### Working data
....................

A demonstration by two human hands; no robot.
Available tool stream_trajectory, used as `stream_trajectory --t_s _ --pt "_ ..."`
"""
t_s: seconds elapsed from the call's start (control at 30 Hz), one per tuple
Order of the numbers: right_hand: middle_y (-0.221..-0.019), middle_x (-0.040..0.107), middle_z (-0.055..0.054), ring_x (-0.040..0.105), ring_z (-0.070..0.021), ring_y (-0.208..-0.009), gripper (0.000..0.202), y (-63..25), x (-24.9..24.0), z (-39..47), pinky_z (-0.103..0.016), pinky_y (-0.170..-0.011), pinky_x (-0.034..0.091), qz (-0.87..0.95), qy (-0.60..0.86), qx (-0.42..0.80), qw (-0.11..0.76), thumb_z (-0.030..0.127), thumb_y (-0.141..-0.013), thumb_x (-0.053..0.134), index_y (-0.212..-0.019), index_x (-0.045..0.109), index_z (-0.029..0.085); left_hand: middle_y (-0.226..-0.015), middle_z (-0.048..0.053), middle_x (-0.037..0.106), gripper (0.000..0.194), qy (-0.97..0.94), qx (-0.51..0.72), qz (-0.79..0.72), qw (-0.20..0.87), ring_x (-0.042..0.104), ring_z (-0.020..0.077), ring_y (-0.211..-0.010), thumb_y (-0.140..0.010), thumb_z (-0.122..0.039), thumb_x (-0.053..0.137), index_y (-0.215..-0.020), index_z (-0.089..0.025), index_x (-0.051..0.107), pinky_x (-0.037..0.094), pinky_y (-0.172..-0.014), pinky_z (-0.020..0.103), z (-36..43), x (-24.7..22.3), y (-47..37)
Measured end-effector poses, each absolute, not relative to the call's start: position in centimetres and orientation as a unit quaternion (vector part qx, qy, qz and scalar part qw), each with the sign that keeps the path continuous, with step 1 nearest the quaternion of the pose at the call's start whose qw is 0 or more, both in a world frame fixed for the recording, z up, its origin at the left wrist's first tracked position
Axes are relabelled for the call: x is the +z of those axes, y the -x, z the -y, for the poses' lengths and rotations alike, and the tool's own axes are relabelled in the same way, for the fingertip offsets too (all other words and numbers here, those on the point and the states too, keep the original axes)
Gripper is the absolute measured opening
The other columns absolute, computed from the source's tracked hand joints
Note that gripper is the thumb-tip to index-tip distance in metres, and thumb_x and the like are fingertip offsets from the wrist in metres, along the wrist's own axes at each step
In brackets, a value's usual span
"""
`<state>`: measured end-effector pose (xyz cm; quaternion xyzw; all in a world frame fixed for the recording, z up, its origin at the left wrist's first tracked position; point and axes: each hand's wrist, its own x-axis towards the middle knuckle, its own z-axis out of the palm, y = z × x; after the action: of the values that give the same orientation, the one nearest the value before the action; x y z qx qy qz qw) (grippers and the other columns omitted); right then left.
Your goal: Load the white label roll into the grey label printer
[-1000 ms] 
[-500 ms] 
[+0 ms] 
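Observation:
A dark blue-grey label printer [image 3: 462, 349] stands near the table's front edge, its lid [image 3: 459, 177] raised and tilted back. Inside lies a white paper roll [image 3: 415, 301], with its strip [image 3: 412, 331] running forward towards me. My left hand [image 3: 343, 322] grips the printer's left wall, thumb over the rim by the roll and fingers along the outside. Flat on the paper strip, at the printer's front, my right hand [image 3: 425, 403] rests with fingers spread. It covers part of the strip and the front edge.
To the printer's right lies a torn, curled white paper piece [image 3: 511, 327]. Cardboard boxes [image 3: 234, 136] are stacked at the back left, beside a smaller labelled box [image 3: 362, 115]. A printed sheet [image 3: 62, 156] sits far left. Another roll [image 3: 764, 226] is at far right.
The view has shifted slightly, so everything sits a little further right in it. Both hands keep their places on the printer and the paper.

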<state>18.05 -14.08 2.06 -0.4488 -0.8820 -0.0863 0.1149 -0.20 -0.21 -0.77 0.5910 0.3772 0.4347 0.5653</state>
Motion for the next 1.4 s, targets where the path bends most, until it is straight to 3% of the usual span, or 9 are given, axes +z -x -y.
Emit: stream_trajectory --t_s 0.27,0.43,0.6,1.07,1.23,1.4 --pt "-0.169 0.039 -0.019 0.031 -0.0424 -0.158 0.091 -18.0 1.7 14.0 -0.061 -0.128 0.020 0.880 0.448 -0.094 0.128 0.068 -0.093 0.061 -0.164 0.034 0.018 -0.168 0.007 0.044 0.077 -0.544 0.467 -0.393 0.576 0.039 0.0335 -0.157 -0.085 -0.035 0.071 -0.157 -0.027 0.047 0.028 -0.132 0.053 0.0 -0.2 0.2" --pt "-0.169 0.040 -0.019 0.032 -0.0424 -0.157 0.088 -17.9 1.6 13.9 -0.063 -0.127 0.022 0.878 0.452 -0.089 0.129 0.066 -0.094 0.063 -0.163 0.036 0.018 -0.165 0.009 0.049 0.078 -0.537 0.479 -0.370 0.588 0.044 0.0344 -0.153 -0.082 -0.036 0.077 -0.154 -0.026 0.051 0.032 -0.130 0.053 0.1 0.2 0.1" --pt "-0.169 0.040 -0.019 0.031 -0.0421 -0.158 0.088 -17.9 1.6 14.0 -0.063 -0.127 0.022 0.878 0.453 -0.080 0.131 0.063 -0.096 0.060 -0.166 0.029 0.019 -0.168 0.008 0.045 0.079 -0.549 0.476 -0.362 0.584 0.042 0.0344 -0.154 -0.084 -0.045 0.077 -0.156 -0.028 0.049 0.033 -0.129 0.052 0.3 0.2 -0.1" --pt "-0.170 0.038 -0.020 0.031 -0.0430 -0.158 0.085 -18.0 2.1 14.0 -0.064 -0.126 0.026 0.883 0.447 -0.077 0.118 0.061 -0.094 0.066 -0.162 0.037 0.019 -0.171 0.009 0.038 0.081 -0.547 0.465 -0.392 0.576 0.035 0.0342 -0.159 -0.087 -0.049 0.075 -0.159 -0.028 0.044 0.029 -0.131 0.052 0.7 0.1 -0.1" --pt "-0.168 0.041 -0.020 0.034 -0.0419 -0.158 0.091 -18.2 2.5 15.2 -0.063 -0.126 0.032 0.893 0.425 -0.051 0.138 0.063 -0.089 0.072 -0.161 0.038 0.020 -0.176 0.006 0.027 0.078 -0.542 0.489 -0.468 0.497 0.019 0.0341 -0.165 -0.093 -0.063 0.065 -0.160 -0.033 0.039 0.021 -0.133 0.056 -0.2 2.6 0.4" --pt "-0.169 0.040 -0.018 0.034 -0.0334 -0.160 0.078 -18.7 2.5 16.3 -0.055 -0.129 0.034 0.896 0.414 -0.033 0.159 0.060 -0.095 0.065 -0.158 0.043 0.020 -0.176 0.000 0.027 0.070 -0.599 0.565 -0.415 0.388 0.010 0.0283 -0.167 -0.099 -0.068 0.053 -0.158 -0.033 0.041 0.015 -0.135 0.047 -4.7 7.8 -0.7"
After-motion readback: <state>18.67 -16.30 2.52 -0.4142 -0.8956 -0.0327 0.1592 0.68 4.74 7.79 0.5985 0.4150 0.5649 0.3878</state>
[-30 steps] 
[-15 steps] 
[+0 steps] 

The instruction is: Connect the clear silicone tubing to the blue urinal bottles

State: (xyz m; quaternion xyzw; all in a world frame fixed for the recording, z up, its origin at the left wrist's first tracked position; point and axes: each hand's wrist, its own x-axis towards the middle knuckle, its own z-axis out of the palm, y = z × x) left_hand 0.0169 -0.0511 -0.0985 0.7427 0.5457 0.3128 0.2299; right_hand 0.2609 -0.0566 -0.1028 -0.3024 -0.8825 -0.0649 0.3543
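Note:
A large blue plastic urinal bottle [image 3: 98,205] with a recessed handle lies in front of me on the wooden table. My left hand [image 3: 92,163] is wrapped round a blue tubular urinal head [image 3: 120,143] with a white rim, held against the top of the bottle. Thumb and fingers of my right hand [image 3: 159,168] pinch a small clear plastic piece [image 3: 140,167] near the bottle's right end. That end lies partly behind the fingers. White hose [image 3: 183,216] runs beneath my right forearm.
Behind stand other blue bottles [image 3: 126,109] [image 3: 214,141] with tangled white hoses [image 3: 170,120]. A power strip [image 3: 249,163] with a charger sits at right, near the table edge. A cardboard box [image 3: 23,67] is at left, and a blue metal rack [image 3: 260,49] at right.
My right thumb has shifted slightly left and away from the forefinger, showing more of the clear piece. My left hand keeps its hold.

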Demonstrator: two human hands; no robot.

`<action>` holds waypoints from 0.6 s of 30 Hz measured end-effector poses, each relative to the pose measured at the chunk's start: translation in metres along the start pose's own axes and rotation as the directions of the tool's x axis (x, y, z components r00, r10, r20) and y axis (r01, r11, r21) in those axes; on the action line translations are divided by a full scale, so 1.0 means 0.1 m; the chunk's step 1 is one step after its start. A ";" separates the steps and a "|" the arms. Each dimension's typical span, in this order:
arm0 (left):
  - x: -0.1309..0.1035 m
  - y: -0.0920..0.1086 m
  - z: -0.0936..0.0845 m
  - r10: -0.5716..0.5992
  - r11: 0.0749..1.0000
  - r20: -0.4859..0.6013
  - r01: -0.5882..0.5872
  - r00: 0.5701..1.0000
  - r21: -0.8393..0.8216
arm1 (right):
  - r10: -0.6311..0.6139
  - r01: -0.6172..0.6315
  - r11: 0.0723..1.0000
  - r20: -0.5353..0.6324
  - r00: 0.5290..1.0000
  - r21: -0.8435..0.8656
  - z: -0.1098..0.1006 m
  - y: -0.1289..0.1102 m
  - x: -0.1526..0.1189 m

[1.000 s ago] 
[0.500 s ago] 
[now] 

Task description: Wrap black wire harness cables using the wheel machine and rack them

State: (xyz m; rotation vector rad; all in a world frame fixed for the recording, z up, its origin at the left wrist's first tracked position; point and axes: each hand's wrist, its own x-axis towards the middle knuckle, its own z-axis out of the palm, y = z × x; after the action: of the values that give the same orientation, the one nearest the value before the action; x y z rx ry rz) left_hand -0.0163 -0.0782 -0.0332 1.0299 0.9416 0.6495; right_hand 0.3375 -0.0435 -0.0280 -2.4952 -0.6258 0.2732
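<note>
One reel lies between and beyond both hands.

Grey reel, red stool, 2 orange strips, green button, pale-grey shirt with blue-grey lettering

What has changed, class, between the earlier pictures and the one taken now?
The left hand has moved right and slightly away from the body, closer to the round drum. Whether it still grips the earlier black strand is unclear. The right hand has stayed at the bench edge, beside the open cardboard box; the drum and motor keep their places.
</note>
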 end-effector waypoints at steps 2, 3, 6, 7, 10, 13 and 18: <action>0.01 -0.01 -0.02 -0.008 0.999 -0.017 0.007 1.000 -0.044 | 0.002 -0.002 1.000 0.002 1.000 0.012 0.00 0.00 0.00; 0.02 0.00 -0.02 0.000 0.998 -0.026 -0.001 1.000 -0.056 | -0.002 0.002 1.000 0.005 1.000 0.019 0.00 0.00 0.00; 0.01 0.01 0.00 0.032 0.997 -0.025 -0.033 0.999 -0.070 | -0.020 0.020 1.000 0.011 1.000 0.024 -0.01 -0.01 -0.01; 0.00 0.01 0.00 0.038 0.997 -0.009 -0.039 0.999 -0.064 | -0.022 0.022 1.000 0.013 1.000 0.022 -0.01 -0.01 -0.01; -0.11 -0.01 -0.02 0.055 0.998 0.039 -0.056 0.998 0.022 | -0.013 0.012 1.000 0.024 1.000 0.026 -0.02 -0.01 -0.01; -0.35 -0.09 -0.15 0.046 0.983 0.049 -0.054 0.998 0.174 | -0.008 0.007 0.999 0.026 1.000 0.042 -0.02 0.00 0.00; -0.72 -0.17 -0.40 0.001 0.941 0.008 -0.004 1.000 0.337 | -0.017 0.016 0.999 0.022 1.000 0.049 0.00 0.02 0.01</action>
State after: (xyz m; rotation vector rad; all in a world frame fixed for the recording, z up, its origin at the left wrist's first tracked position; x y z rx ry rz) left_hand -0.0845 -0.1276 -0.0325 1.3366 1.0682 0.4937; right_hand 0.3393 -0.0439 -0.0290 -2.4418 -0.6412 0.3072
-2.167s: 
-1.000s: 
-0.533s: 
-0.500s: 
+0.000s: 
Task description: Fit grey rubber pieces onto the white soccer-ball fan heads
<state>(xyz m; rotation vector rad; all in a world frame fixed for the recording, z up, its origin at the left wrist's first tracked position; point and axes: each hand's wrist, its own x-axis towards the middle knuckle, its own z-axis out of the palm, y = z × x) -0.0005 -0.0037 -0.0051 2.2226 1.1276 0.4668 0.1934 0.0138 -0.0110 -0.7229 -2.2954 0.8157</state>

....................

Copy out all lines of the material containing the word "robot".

A demonstration by two human hands; no robot.
Demonstrator: two human hands; no robot.

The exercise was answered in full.